## Requirement
Count the lines below that contain the word "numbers", and reply with that number alone.

== == ==

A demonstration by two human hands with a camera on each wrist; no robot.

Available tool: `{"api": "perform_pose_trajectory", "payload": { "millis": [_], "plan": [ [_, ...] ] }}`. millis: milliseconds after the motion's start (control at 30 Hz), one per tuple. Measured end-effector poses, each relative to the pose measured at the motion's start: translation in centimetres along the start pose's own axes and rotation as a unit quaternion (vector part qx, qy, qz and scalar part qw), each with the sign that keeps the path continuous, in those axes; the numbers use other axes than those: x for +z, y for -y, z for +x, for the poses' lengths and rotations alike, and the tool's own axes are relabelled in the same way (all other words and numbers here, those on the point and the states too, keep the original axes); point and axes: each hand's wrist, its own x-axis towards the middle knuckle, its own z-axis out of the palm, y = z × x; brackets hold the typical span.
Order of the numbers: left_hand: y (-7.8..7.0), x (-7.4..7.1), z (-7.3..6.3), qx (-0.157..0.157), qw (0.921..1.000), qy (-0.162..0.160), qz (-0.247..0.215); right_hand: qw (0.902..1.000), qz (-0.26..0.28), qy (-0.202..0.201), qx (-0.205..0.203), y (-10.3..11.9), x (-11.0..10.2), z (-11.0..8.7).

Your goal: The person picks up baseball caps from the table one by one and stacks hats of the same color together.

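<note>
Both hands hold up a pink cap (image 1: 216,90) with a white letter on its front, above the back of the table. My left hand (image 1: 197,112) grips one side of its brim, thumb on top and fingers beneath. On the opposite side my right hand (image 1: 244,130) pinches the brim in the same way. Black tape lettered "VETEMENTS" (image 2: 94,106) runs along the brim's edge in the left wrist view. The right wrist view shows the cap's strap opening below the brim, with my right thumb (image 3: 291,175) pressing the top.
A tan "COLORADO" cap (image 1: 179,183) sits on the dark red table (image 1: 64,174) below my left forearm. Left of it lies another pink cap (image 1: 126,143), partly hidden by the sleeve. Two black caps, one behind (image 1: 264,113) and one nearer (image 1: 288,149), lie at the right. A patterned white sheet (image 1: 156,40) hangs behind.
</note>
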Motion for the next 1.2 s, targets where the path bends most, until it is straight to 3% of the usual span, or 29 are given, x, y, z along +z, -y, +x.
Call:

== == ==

## Result for this task
2